How To Follow A Vegan Ketogenic Diet
Two major health trends are the vegan or plant based diet movement and the ketogenic diet. While these plans don’t naturally endorse each other…it is possible to get the benefits of what both nutrition practices offer.
Most vegan diets rely upon a high amount of carbohydrates as the major source of calories so these individuals would not produce ketones. In this article, I am going to break down how to follow a vegan ketogenic diet to improve health and performance.
The ketogenic diet is beginning to get a lot of media attention for its tremendous health benefits. I think it is important to help empower people on how to properly implement a ketogenic diet into their lifestyle if they so desire. This article serves as a guide for how I would suggest following a vegan ketogenic diet for optimal results.

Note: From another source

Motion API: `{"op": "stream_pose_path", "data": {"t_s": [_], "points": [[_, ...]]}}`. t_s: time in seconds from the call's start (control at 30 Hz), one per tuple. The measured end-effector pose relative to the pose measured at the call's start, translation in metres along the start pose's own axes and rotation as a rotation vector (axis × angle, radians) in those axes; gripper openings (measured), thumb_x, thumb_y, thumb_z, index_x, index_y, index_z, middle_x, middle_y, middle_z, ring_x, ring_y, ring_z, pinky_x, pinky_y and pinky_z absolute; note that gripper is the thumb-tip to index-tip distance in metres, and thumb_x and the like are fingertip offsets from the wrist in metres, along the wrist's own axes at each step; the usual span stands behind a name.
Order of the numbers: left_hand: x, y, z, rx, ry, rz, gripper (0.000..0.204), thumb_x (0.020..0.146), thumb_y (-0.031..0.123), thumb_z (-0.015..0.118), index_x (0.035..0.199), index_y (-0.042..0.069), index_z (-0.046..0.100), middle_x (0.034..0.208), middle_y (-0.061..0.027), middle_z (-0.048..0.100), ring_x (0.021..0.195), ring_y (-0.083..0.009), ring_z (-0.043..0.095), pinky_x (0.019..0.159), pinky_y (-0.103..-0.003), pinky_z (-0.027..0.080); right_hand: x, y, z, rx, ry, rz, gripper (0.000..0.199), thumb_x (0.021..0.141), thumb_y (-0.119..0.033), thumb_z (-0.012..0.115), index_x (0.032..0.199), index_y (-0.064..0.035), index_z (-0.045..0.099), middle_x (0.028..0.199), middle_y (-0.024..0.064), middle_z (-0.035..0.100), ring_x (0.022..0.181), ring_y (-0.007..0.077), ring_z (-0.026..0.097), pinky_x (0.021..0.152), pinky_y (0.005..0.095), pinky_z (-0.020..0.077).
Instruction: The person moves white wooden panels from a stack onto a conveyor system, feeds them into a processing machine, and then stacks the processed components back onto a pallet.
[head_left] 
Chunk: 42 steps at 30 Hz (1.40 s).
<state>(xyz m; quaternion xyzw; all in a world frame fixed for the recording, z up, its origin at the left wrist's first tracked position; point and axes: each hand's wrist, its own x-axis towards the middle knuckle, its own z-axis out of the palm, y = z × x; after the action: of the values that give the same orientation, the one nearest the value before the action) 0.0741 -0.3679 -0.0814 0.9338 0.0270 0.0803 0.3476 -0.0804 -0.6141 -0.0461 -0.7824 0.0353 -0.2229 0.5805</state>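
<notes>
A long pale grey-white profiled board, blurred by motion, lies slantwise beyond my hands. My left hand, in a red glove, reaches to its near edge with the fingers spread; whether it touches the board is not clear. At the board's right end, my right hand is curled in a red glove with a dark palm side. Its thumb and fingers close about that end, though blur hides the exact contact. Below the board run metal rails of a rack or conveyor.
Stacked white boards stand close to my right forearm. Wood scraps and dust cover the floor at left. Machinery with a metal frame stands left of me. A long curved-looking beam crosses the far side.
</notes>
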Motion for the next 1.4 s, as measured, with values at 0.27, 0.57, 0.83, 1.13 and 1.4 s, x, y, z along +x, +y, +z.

A vegan diet is one devoid of all animal products. This means no animal meat and no byproducts of animals (milk, eggs, cheese, honey, etc.). This will usually carry over into lifestyle as well as these people tend to avoid anything made using animal products. The vegan philosophy comes from an ethical philosophy of minimizing suffering for animals.
This style of diet that has recently gained a ton of press due to the film What The Health as well as many other media publications following a similar narrative. While I do have my qualms about the “facts” portrayed in this film and how it was presented, there are certainly benefits to be derived from a plant-based diet if carefully planned.
One thing they did not mention in the film was the benefit of carbohydrate restriction, they instead insisted that as long as you are not eating meat, you can essentially eat as much sugar as you want with no health consequences. I obviously do not agree with this idea.
The science actually shows that a low-carb, high-fat diet has the potential to lower risk of heart disease, lower inflammation, and improve blood sugar regulation more effectively than a low-fat, high-carb diet (1, 2).
Benefits of Plant-Based Diets
Compared to the Standard American Diet, plant-based diets have been shown to offer some level of benefit in reducing the risk of obesity, diabetes, and heart disease. There has also been a correlation between plant-based diets and decreased risk of cancer which may be attributable to higher amounts of antioxidants and protein restriction (3).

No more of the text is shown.